→ **Exercise objective**
Retype, word for word, every line of the records below starting at the one that contains "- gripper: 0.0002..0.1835" and ending at the one that contains "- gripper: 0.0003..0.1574"; include both of those lines and nothing more.

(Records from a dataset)
*** Begin section ***

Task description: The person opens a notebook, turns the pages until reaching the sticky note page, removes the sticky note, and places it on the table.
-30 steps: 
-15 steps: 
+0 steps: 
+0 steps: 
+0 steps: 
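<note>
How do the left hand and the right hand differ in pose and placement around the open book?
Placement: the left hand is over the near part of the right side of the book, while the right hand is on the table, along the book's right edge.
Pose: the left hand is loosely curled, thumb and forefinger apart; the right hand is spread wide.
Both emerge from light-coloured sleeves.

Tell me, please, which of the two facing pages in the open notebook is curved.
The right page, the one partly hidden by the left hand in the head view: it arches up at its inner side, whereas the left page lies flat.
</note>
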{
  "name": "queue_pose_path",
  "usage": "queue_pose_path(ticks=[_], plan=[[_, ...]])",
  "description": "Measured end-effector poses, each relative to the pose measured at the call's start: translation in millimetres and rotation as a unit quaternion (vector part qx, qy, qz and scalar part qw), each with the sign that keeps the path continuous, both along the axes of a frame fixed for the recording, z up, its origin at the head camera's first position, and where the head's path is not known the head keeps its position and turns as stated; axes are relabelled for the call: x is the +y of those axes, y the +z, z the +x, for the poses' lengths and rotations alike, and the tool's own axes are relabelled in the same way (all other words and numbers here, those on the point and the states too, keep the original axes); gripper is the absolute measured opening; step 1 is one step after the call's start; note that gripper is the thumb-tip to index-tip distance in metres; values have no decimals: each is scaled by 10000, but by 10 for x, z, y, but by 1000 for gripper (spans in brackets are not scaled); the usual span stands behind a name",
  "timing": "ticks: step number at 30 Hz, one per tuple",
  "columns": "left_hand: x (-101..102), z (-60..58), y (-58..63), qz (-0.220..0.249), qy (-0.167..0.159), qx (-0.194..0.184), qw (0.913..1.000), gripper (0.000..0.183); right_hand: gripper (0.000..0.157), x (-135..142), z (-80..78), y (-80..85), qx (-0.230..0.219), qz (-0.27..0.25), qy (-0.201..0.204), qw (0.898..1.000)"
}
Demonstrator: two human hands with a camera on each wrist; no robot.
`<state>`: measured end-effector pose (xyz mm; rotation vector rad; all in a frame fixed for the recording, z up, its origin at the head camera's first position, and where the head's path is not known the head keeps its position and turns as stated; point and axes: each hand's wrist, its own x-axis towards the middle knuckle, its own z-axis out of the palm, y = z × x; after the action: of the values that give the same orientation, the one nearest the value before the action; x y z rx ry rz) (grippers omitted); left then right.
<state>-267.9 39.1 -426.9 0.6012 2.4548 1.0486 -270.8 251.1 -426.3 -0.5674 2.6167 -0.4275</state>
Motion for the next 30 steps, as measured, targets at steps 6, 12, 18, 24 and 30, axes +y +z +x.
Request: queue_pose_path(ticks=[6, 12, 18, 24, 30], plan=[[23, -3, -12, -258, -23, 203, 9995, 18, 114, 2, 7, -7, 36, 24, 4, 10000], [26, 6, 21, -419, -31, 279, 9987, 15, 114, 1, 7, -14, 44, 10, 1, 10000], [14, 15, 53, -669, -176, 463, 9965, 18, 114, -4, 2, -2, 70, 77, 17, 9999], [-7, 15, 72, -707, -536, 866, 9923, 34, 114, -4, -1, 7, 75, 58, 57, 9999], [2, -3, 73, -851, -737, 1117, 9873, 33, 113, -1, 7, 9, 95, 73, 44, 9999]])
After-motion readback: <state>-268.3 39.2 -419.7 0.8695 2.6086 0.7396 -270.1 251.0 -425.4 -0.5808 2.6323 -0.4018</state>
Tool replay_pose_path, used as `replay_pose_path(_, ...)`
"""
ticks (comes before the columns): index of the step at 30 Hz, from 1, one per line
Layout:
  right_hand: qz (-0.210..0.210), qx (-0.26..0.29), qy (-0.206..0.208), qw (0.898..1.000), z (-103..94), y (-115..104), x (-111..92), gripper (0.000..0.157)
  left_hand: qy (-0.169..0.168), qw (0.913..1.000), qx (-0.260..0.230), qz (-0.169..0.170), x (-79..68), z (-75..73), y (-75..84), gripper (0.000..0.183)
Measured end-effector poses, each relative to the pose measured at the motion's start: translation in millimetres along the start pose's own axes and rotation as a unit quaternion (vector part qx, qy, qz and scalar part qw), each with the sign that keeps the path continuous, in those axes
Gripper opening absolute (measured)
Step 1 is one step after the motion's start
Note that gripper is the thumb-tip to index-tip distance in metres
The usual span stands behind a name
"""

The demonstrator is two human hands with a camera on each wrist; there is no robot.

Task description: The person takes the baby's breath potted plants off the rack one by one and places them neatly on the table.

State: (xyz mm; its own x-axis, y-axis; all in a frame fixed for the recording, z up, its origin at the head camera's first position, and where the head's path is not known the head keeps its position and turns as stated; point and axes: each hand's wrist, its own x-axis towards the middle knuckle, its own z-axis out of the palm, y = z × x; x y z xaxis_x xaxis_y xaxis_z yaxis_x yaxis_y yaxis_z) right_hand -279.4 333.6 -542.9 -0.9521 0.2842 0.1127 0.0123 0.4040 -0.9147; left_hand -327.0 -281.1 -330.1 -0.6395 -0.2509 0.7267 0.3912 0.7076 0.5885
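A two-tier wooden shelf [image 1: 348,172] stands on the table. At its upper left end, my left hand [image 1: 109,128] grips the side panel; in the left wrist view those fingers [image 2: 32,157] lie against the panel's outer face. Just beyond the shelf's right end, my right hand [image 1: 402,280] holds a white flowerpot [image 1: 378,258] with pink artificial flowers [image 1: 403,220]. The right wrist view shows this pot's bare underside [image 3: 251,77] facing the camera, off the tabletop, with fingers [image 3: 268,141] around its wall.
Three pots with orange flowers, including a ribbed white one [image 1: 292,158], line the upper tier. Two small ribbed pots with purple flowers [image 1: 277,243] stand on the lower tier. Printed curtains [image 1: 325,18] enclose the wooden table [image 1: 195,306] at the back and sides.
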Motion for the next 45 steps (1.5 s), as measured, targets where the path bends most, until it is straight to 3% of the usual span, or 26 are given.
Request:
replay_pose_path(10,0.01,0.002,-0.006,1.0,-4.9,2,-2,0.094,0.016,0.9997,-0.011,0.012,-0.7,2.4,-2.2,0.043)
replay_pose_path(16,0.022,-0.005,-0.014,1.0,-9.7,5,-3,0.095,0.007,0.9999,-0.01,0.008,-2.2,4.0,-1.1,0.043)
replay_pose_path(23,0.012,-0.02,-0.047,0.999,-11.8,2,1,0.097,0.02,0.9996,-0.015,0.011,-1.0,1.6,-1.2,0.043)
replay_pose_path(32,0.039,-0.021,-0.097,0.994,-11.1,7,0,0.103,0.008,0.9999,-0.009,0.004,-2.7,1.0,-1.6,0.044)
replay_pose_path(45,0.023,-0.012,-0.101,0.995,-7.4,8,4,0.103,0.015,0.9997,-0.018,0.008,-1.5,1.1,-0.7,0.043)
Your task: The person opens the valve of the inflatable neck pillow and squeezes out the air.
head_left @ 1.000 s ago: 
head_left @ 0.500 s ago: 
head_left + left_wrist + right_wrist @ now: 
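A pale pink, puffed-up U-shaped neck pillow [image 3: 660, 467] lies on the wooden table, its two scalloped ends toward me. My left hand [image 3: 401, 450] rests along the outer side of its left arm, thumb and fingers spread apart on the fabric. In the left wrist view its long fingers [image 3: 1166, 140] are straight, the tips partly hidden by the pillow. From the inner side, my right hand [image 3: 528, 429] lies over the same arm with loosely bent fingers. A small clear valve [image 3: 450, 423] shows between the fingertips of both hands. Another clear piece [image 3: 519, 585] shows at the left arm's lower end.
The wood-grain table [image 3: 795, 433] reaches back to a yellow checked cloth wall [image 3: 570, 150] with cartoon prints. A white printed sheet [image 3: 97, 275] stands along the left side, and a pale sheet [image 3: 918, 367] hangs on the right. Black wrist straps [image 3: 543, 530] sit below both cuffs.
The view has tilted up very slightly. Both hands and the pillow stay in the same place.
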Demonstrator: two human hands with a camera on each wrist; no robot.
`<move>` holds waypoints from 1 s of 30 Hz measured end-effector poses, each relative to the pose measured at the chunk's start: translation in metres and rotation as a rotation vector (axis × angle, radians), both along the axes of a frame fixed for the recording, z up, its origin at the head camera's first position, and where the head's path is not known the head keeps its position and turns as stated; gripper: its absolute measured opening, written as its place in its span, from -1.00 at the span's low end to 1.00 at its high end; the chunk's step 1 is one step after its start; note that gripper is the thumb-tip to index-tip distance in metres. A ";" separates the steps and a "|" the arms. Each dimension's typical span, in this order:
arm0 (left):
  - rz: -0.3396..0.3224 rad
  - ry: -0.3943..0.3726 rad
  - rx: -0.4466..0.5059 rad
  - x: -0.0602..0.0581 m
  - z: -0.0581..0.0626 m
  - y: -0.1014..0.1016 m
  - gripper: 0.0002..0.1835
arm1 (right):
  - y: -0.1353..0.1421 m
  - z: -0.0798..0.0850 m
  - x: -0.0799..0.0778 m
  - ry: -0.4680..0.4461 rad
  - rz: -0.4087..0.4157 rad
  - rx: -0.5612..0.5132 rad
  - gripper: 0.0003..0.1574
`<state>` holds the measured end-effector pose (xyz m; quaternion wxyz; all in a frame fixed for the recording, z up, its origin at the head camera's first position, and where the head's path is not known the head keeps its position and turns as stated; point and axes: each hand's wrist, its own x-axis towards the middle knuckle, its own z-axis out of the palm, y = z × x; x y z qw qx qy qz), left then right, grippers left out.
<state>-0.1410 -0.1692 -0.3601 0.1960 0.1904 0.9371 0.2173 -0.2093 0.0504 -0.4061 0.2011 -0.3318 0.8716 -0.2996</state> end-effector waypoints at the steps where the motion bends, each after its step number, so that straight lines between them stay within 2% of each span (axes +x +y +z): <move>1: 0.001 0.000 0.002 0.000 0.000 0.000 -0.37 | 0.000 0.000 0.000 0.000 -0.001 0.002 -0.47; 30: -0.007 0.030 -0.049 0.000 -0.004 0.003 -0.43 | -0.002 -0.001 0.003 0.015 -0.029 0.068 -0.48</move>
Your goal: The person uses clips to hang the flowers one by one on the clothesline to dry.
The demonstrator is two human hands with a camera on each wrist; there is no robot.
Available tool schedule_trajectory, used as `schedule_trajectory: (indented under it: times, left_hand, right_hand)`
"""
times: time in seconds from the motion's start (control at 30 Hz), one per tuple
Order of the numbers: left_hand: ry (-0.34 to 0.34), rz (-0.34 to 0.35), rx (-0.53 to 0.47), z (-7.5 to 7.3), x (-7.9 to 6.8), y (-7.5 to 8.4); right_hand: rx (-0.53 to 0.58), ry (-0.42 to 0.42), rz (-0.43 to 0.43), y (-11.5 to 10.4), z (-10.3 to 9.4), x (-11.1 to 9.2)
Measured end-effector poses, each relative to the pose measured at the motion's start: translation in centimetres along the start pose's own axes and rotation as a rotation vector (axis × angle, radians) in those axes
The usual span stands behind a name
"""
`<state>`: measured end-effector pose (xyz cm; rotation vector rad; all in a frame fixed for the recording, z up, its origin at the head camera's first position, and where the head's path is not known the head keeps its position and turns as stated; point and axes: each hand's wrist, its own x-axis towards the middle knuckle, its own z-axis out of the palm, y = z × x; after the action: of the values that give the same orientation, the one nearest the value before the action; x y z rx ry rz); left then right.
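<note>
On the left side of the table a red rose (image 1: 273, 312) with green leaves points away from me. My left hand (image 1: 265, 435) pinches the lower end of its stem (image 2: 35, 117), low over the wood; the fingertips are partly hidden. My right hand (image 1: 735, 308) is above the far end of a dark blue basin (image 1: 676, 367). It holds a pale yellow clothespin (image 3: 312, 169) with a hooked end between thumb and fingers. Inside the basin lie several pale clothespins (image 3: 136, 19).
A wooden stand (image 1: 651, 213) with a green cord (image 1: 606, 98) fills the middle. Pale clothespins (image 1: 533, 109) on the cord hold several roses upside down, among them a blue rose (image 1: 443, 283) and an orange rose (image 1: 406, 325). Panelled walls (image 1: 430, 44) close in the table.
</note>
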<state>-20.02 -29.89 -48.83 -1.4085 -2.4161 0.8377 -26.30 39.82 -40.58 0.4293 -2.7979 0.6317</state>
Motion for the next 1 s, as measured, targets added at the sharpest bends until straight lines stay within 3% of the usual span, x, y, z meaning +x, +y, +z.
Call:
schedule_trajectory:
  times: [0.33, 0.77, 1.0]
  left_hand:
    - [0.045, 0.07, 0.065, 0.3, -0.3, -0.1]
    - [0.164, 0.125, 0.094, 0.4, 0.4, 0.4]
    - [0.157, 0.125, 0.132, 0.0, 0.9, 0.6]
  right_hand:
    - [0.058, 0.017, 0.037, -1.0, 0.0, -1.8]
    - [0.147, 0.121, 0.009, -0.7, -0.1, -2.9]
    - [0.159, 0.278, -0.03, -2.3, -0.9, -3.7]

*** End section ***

→ **Problem solution**
  - gripper: 0.0002..0.1835
arm1 (right):
  - y: -0.1353..0.1421 m
  - z: -0.0798..0.0850 m
  - x: -0.0799..0.0778 m
  - ry: -0.4680..0.4461 rad
  - rz: -0.4087..0.4157 rad
  - rx: -0.5612..0.5132 rad
  - gripper: 0.0003..0.1574

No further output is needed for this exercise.